## What to do
Restate word for word the entries below, starting at the line with "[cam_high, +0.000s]" and ending at the line with "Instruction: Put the". Keep both end lines and omit the pictures.

-------- The records --------

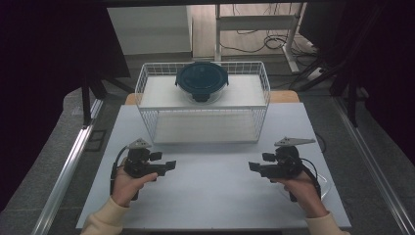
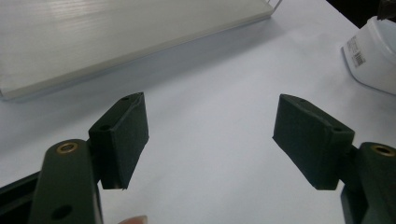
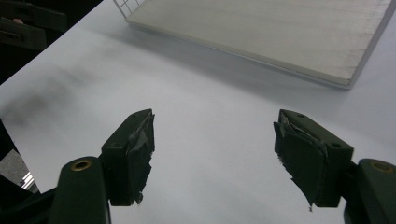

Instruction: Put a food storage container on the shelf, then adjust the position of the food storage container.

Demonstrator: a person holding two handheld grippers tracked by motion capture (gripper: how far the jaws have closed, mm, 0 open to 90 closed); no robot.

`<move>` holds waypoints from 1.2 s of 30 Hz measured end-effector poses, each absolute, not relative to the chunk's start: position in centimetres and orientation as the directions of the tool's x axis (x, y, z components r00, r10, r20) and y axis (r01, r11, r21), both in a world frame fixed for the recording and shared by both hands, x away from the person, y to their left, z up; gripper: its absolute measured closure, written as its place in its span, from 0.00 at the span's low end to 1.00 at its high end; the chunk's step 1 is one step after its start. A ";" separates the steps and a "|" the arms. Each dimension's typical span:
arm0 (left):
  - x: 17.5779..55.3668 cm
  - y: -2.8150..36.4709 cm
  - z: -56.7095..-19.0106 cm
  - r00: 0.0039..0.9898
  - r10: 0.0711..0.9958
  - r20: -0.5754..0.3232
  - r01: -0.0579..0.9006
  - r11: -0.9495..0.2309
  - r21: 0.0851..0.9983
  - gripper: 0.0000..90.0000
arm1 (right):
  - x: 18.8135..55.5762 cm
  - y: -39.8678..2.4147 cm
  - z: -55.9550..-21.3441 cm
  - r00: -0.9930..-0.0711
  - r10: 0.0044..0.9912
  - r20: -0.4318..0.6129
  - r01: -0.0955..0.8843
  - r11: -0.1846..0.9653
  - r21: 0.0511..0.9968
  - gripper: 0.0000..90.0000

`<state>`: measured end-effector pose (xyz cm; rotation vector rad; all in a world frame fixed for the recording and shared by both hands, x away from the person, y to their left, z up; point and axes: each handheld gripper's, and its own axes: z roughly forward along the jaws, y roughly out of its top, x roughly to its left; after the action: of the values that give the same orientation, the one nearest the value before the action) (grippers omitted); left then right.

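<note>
A round dark blue lidded container (image 1: 201,79) sits on the top shelf of a white wire rack (image 1: 147,78) at the back of the white table (image 1: 210,200). My left gripper (image 1: 170,166) is held low over the table in front of the rack's left corner, pointing right. Its jaws are open and nothing is between them (image 2: 210,140). My right gripper (image 1: 252,167) mirrors it at the right, pointing left, also open over bare table (image 3: 212,154). The two grippers face each other with a wide gap between them.
The rack's lower shelf board (image 3: 280,32) lies just beyond both grippers. A white object with a barcode label (image 2: 373,56) rests at the table's right side near the right hand. Dark curtains, metal rails and a desk frame with cables (image 1: 274,41) surround the table.
</note>
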<state>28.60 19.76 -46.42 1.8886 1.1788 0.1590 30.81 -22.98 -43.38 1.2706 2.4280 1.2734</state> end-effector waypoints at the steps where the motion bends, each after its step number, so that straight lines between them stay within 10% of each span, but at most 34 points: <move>1: 28.6 19.7 -46.4 0.540 0.780 -0.315 0.663 -0.165 0.730 0.29 | 30.8 -22.9 -43.4 -0.642 0.724 0.251 0.621 0.300 0.725 0.32; 36: 28.5 19.8 -46.7 0.539 0.787 -0.302 0.668 -0.181 0.722 0.28 | 28.3 -32.1 -41.5 -0.496 0.860 0.125 0.645 0.268 0.715 0.58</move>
<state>28.47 19.83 -46.66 1.9110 1.1865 0.1724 28.34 -32.13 -41.49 1.3840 2.2544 1.0579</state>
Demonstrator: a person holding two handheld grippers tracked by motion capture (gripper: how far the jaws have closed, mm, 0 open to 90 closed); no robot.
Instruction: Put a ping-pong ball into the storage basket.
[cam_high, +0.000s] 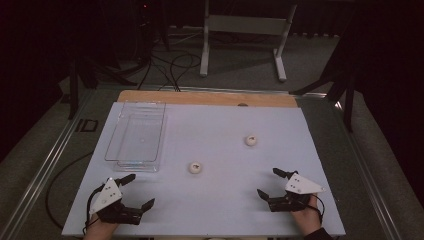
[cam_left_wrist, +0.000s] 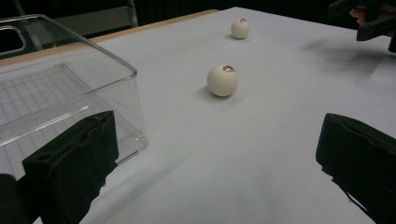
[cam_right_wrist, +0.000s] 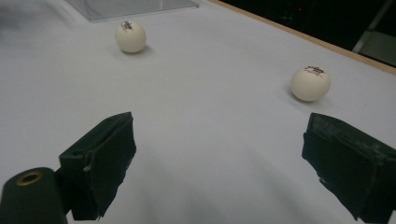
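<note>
The nearer ball lies on the white table, just right of the clear bin's near corner. The farther ball sits well apart, right of the bin. The bin holds nothing, and its near wall stands close to the left gripper. Bare tabletop spreads from the bin's right side to the table's right edge. Both grippers rest low near the front edge, jaws spread wide and holding nothing, the right gripper well apart from the bin.
</note>
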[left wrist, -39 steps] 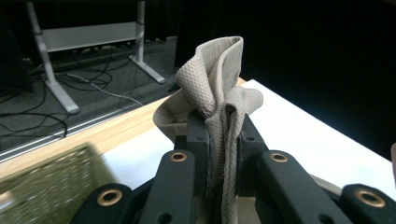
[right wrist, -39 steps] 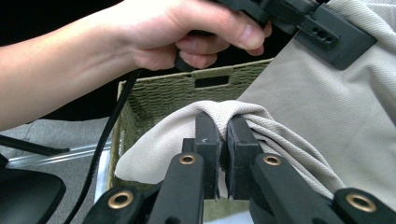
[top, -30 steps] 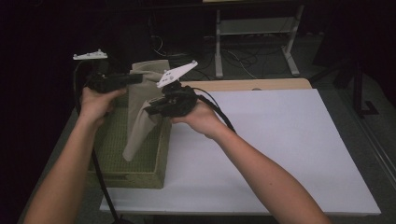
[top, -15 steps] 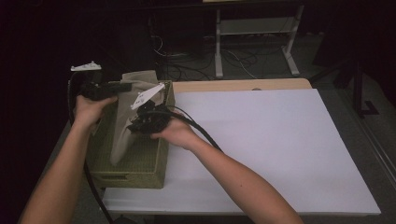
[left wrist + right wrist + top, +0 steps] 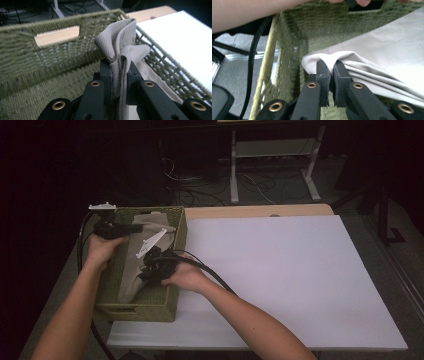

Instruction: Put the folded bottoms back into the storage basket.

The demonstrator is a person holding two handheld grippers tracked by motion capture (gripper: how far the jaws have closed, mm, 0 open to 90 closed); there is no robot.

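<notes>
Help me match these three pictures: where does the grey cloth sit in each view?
High view: the grey cloth lies inside the green woven basket, at left.
Left gripper view: centre, bunched up between the black tongs.
Right gripper view: centre to right, its edge pinched in the tongs.
Shared landmark: the basket's woven wall.

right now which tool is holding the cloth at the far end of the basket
The left tool. It pinches the beige cloth by the green basket's far wall, while the right tool grips it nearer the person.
</notes>
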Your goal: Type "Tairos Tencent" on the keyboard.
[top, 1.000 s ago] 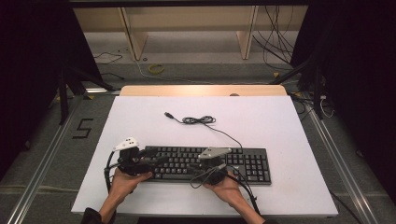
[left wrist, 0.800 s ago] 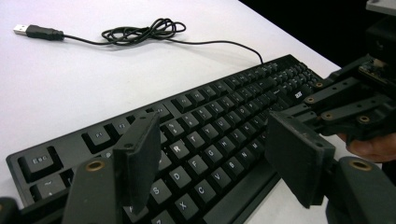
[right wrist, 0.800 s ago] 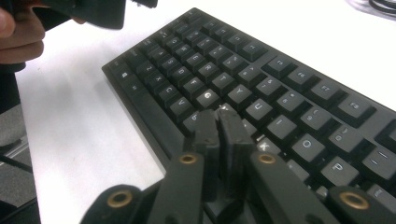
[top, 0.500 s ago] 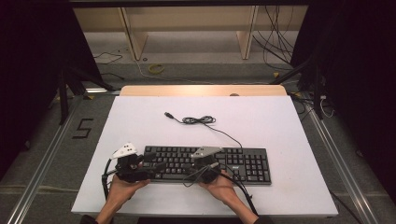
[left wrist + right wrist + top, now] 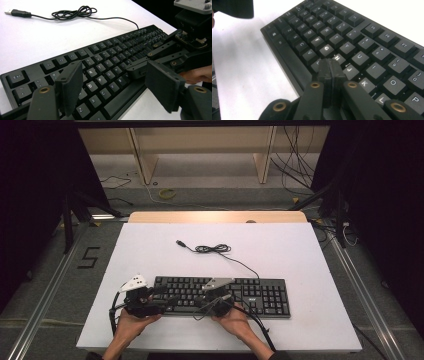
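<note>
We see a black keyboard [image 5: 222, 295] lying flat at the lower middle of the high view, on a white table [image 5: 300, 250]. Its cable [image 5: 215, 249] runs up from the top edge to a loose coil near the middle of the frame and ends in a plug at the coil's left.

Our left gripper [image 5: 157, 302] sits at the lower left of that view, over the keyboard's left end. In the left gripper view its jaws stand wide apart and have just been opening; between them we see only the letter keys lower down in the frame, and the pads press on nothing.

Our right gripper [image 5: 212, 305] sits just below the centre of the high view, over the middle of the keyboard's near edge. In the right gripper view [image 5: 330, 70] its jaws are closed flat against each other with nothing between them, their joined tip over the keys near H and J. We cannot tell whether the tip touches a key.
</note>
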`<action>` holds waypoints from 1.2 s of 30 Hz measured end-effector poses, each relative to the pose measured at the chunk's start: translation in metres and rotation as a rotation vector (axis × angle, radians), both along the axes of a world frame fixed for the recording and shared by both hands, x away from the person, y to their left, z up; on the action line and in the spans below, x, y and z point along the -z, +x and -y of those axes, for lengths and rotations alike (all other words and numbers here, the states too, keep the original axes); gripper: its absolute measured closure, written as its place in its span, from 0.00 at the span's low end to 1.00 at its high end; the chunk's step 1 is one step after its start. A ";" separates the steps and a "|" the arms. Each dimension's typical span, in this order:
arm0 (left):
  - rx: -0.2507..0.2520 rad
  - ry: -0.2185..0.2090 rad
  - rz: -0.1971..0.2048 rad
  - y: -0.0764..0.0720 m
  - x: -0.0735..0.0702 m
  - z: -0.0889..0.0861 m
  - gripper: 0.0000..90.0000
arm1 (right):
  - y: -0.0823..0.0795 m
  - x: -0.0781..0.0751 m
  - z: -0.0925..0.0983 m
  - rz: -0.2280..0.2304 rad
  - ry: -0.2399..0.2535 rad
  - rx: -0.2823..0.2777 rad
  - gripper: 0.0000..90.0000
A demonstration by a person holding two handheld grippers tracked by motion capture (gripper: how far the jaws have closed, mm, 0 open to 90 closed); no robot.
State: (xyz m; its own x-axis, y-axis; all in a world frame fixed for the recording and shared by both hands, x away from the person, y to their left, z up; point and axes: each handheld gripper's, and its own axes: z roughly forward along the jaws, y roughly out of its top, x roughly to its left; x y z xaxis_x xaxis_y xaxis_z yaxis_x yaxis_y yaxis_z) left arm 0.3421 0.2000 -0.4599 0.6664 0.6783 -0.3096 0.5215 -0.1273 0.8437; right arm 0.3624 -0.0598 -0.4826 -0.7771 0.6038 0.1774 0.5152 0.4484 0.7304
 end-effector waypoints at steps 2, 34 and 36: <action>0.001 0.000 -0.002 0.000 0.000 0.000 0.34 | 0.000 0.001 -0.001 0.000 -0.018 0.000 1.00; -0.006 0.032 -0.007 0.008 0.002 0.003 0.35 | -0.005 -0.021 0.049 0.024 0.145 0.067 0.70; -0.006 0.029 -0.012 0.009 0.002 0.003 0.35 | -0.006 -0.022 0.052 0.026 0.153 0.071 0.67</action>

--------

## Solution
[cam_high, +0.000s] 
[cam_left_wrist, +0.000s] 
[cam_right_wrist, +0.000s] 
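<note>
The nearer ball lies on the white table, just right of the clear bin's near corner. The farther ball sits well apart, right of the bin. The bin holds nothing, and its near wall stands close to the left gripper. Bare tabletop spreads from the bin's right side to the table's right edge. Both grippers rest low near the front edge, jaws spread wide and holding nothing, the right gripper well apart from the bin.
</note>
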[left wrist, -39 steps] 
[right wrist, -39 steps] 
[top, -30 steps] 
[top, -15 steps] 
[left wrist + right wrist + top, +0 steps] 

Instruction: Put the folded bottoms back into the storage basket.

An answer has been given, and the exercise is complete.